Markdown Filter

From Okapi Framework
Jump to navigation Jump to search

Overview

The Markdown Filter is an Okapi component for extracting translatable text from Markdown files. See https://en.wikipedia.org/wiki/Markdown for more information about the format. Markdown is a family of formats, not all of them mutually compatible. This filter is designed to work with markdown based on the CommonMark specification, with additional features to support GitHub-flavored Markdown.

Processing Details

Input Encoding

The filter decides which encoding to use for the input file using the following logic:

If the file has a Unicode Byte-Order-Mark: Then, the corresponding encoding (e.g. UTF-8, UTF-16, etc.) is used. Otherwise, the input encoding used is the default encoding that was specified when setting the filter options.

HTML Elements

The HTML Inline Elements, i.e. the tags, and the HTML Block, a chunk of text sandwiched between a block-forming start tag and its corresponding end tag, are processed by the HTML filter. The HTML filter to use can be customized separately.

Inline Codes

The Inline Code Finder is supported by this filter.

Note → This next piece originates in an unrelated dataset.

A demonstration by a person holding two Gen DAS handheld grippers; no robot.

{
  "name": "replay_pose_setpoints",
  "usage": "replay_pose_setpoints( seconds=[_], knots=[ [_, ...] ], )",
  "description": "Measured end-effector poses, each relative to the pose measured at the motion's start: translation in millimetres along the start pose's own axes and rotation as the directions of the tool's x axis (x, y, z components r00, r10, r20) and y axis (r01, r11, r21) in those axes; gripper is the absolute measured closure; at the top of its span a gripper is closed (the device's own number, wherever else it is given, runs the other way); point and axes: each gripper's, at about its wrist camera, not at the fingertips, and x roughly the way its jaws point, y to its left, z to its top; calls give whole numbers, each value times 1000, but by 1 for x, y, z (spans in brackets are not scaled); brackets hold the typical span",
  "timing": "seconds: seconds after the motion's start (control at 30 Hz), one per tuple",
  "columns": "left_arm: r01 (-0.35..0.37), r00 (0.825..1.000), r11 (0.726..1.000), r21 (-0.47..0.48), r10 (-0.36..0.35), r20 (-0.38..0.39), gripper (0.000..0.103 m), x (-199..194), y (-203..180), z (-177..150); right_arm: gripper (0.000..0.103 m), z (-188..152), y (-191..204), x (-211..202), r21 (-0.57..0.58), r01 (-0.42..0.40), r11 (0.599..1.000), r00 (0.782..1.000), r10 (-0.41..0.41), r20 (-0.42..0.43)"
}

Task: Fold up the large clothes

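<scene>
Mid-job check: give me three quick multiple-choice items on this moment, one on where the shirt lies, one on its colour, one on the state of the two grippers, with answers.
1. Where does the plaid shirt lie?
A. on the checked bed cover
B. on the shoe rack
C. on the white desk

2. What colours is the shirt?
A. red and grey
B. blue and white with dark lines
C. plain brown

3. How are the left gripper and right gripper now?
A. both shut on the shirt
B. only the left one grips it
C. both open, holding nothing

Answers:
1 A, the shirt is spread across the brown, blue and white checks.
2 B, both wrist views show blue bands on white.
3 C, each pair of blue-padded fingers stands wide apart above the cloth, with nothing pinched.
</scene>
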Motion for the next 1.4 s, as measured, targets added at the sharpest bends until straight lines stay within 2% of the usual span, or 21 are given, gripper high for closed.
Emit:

The subfilter applies to the translatable text within the proper part of Markdown document. It does not apply to the HTML inline tags or HTML blocks. For that, you would need to enable and specify the inline code pattern for the HTML filter separately, name the configuration as okf_html@arbitary-name.fprm, and specify that name for the htmlSubfilter parameter.

Note, the support of the Inline Code Finder was temporarily unavailable in some snapshot builds of version 0.36, but it has been restored.

Parameters

Translate Hyperlink URLs (translateUrls)
By default, URLs in link and image statements are not exposed for translation. If this option is enabled, they will be extracted as a subflow. Default: false
REGEX Pattern for Translatable URLs (urlToTranslatePattern)
When translateUrls=true, only the URLs that match this REGEX will be extracted. Default: .+ (all URLs)
Translate Fenced Code Blocks (translateCodeBlocks)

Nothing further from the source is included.